In a medium mixing bowl, sift together the flour, sugar, baking soda, salt, and cocoa powder.  In a different, large bowl gently beat together the oil, buttermilk, eggs, food coloring, vinegar, and vanilla. Add the sifted dry ingredients to the wet and mix until smooth and combined.  Pour into lined cupcake tins until about 2/3 filled.  Bake 20-22 minutes or until a toothpick inserted in the center of the cupcake comes out clean. Remove from tins and cool completely before frosting.

Frosting ~ 
°o°  1 pound cream cheese
°o°  3/4 cups sugar
°o°  1 1/2 teaspoons lemon juice
°o°  1 teaspoon vanilla extract
°o°  2 egg whites (or 1/2 cup)

Also needed for decoration ~ 
°o°  2 cans premade white frosting
°o°  Toffee pieces
 
In a mixing bowel, add cream cheese, sugar, lemon juice, vanilla extract, and egg whites.  Cream together for 3 minutes.  Spread onto a shallow, flat-bottomed, lined baking pan or dish and bake for 45 minutes, or until firm.  Allow to cool before frosting.  Scrape into mixing bowl and cream slightly.
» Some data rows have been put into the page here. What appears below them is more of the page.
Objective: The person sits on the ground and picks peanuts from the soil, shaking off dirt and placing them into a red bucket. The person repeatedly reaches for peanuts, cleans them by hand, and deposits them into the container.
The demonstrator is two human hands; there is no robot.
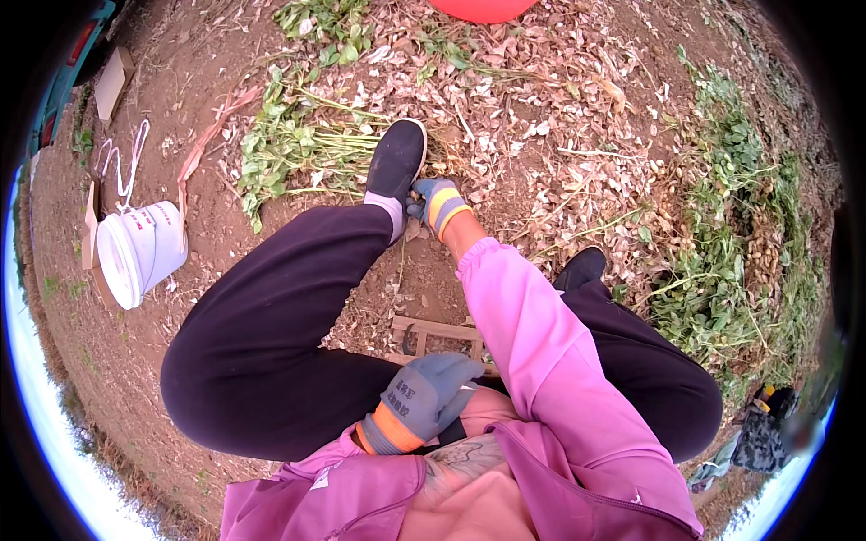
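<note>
My right hand (436, 204), in a grey-blue glove with a yellow cuff, reaches down to the soil beside the heel of my left shoe (399, 152). Its fingertips are partly hidden there, so I cannot tell whether they grip anything. Under the front of that shoe lies a bunch of green peanut plants (331, 147), leaves pointing left. My left hand (423, 392), gloved with an orange cuff, rests low against my lap, its fingers curled and their undersides hidden. Just beyond it is a low wooden slatted frame (433, 328) between my legs.
A white plastic bucket (145, 250) lies tilted at the left, near a cardboard piece (114, 84). Pulled peanut plants with pods (764, 260) are heaped at the right. A red rounded object (484, 8) shows at the top. Another person (764, 433) is at the lower right.
</note>
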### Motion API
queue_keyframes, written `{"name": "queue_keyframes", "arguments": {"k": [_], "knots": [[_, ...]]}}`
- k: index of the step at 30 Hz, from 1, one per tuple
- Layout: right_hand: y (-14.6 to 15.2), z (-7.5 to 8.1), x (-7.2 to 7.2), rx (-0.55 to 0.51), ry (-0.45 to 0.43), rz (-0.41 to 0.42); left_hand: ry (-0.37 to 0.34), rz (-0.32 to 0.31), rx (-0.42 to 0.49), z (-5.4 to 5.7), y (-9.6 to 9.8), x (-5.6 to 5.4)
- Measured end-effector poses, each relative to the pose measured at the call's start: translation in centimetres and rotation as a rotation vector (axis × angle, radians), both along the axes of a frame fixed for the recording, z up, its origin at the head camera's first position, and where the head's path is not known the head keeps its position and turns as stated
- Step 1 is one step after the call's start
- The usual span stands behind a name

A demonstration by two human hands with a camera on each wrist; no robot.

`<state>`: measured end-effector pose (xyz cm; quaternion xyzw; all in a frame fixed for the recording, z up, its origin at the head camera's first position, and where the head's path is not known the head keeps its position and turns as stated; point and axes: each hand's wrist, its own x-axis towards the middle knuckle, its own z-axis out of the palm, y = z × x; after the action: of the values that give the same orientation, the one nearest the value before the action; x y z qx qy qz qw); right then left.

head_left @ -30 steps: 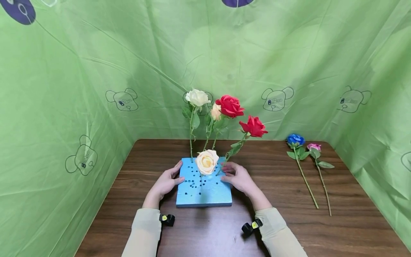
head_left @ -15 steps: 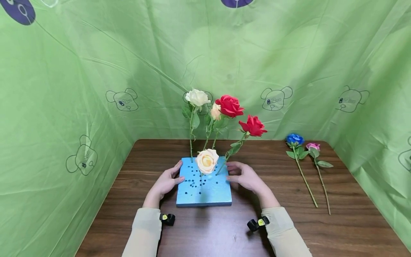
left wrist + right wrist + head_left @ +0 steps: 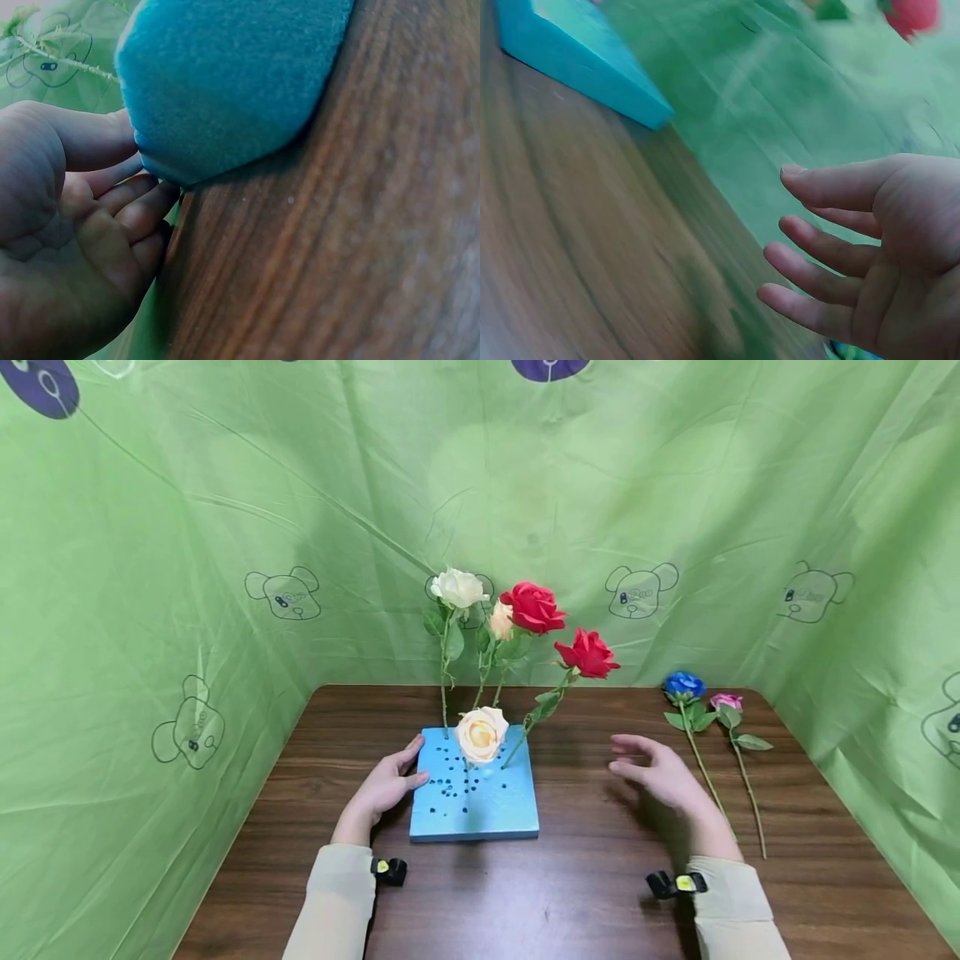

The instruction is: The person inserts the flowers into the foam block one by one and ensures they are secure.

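A blue foam block with several small holes lies on the table. My left hand grips its left edge, thumb at the rim and fingers along the side; the left wrist view shows the thumb against the foam. From the block rise a white rose, a small peach rose, two red roses and a pale peach rose in front. To the right, my right hand is in the air holding nothing, its fingers loosely spread in the right wrist view.
A blue rose and a pink rose lie on the right of the wooden table, stems pointing toward me. The right forearm overlaps the blue rose's stem end. Green cloth hangs around the back and sides.
My right hand has let go of the block's right side, near the red rose's stem, and moved right toward the loose roses. The left hand stays on the block.
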<state>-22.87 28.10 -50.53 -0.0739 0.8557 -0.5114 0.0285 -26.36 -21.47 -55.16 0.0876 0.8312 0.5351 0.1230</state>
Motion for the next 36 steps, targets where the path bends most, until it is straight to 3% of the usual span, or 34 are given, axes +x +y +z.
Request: {"name": "queue_keyframes", "arguments": {"k": [6, 12, 18, 26, 36], "knots": [[4.7, 0.1, 0.6, 0.008, -0.033, -0.13, 0.002, 0.007, 0.006, -0.4, 0.0, -0.1], [6.8, 0.1, 1.3, 0.016, -0.062, -0.193, 0.001, 0.005, 0.0, -0.4, -0.1, 0.0], [8.4, 0.1, 1.7, 0.048, -0.029, -0.26, 0.01, -0.001, 0.008, -0.3, -0.1, 0.0], [9.9, -0.1, 2.4, 0.118, -0.054, -0.291, 0.008, 0.002, -0.002, -0.4, -0.1, 0.0], [11.0, -0.2, 2.7, 0.188, -0.106, -0.27, -0.002, 0.011, 0.006, -0.2, 0.0, 0.0]]}}
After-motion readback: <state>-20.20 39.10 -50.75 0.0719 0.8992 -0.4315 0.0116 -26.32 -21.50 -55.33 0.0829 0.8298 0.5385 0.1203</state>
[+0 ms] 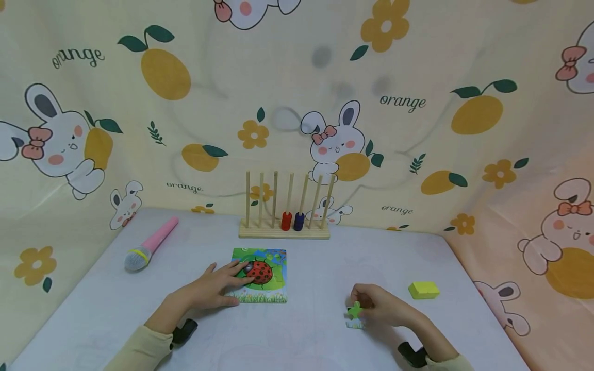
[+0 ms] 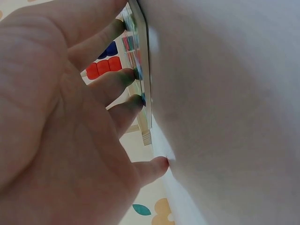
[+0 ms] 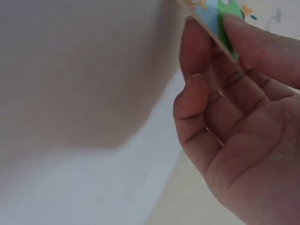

Using a piping bag or plastic sandwich bag with a corner cut, pipe cream cheese using a small circular motion in the center of the cupcake.  In a separate piping or plastic bag, pipe premade white frosting around the edge of the cupcake, around the cheesecake filling.  Roll in toffee bits.